The kitchen held a giant wood-burning range in soft charcoal black rimmed with heavy chrome aprons and trim and had double ovens and two cooktops, one meant for kerosene but now connected to a propane tank outside. Cabinets formed a dividing wall to the dining room—built not against but within the walls, two sets with glass fronts for fancy display. The kitchen table was drop-leaf bird’s-eye maple that almost certainly had made the trip by oxcart north toward the end of the eighteenth century, the construction pegged and dovetailed, free of nails altogether and without a wobble. The dining room table could seat twelve and had not been used in years.
Jessica wandered the room while he worked at the range after putting new grounds and running fresh water into the coffeemaker. He’d done this without asking, her confession of her diet enough to tell him she would need coffee. The eggs were big with blood spots in the yolks, the gas turned low to cook them soft and slow.
They sat across from each other and ate. There was thick toast and tall glasses of orange juice. He broke a piece of toast into quarters and used them to mop the yolk and bits of white and cleaned his plate. Eating but watching her across from him. And doing his best to smile with his eyes. She was only halfway done eating, using her fork to cut small pieces of the whites of the eggs and dip them into the carefully broken but intact liquid yolks and bring them to her mouth. Not nibbling but savoring, making it last. Christ—Coke and candy bars. He stood and took his plate to the sink and poured two mugs of black coffee. He didn’t need or want more coffee. But it was a prop and life
wants props. He blew the surface for the updraft scroll of steam and pretended to take a small sip. He was in deep debate he’d already lost.
He said, “Jessica? Do you have clean clothes in your car?”
Her face tightened as he knew it would. “Why?”
He sighed, a sound he meant her to hear. “Because I think you don’t. When’s the last time you had a bath or shower?”
“I don’t believe I care for the way this is going.”
He sighed again. Then shook his head, nothing more than that. “What I was thinking. Is that you could do some laundry here. Maybe even wash yourself up. Because you need it. I can tell you that from over here. Again, and you listen to me—I’ve been closer to where you are then you can imagine.”
“There’s nothing wrong with me,” she interrupted.

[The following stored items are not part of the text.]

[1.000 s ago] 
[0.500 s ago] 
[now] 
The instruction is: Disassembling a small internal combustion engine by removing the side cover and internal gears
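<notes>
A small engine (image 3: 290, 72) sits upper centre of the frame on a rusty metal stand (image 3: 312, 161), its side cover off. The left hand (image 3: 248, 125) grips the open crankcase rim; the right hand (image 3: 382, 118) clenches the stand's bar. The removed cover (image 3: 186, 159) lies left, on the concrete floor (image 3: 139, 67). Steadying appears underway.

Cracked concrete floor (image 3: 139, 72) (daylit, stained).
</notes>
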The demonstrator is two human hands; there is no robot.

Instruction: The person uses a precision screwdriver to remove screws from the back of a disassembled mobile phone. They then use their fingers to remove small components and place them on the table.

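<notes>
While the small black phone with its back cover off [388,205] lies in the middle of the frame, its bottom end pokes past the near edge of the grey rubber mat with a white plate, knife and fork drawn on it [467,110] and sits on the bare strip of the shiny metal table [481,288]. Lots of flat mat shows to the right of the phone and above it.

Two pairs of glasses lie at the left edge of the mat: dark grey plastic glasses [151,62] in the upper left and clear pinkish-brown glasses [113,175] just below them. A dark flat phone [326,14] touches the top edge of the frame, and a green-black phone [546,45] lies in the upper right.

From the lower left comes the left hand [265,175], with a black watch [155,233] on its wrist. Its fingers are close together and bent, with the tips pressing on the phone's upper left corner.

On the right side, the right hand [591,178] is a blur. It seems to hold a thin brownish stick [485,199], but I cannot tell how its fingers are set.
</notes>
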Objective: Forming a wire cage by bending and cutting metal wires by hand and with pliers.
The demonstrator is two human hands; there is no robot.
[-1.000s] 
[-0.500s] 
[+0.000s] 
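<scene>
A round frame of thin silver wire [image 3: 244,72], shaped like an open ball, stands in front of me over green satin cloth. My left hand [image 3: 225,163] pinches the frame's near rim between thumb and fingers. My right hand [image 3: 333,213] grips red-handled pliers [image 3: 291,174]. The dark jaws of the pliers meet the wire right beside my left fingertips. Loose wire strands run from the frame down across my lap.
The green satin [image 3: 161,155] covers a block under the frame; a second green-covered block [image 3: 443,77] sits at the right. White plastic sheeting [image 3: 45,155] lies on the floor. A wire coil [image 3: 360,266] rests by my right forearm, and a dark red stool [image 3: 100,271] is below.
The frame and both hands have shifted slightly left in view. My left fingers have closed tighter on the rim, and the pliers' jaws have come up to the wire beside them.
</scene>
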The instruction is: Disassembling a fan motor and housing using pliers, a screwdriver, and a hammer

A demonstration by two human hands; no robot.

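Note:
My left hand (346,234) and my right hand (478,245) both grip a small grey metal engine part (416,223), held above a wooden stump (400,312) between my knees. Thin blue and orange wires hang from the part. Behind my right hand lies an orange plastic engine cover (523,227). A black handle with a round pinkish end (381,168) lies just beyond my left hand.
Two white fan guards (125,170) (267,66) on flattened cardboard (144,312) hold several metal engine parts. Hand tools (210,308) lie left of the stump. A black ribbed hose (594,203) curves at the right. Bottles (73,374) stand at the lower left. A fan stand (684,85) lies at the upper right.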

“I know that. Except both you and your clothes are wicked dirty. You wanted, you could take a couple hours and leave here good to go for quite a while.” He paused and then said, “The way things are right now all that needs to happen is for some cop to pull you over and you’d have an awful tough time talking your way clear. You understand that?”
She was silent.
He did not wait but stood and said, “Come on. I’ll get you a laundry basket and show you the machines and the big bathroom. I was you I’d take a bath. Soak it out of you. But you can shower if you want. I won’t bother you. I’ve got work to do.”
She did not move but looked close upon him. That shadow was back on her face but underneath he now saw something else. Then she stood and said, “Those were good eggs. I thank you.” He was afraid he’d lost her. Then she went on. “If you’re serious I could use to do some laundry. And a bath would be sweet.”
“All right. Let me show you where the basket is.”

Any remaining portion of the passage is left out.